Through various Fair Trade initiatives, Oxfam has been campaigning since 1965 for a better deal for producers in the South. By paying reasonable prices, and buying through organisations which are organised for the benefit of the producers, it helps to tackle the problems of poverty and hunger. Oxfam also works with producers, helping them to improve their skills and develop their small-scale enterprises.

Eating for health

The Health Education Authority recommends these guidelines for healthy eating.

  • Enjoy your food.

  • Eat a variety of different foods.

  • Eat the right amount to be a healthy weight.

  • Eat plenty of foods rich in starch (carbohydrates) and fibre.

  • Eat plenty of fruit and vegetables.

  • Don’t eat too many foods that contain a lot of fat.

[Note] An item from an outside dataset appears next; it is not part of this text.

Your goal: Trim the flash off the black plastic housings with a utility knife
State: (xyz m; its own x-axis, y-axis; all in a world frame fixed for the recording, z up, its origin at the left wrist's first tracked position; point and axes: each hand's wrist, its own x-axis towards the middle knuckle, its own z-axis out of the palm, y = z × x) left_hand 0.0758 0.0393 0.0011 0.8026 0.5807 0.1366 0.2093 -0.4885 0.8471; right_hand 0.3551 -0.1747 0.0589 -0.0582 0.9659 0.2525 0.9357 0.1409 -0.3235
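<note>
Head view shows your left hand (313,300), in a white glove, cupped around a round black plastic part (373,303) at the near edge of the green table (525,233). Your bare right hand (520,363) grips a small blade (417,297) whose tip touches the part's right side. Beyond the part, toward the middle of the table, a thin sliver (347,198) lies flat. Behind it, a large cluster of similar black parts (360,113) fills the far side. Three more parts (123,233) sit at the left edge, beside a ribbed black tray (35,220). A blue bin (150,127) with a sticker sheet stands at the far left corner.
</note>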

  • Don’t have sugary foods and drinks too often.

Why are people hungry?

Global food supplies have more than doubled in the past 40 years, surpassing the rate of population growth. So why is it that 18 million people (mainly women and children) still die of starvation each year and one-third of the world’s population are malnourished? Pupils may assume that people are hungry because there is a famine, there are too many people to feed, it does not rain in Africa, or the world cannot produce enough food, but in fact it is a question of the distribution of resources: people, whether in the UK or the countries of the South, are hungry because they lack the resources (money or land) to be able to feed themselves adequately.

It is becoming increasingly common to see people in the UK begging outside supermarkets which are packed with food they do not have the money to buy. At the same time, supermarkets and shops in the UK throw away more than £350 million worth of food a year, much of it perfectly edible.

During the Ethiopian famine of 1984 there was plenty of food available in the country – for those with money to pay for it.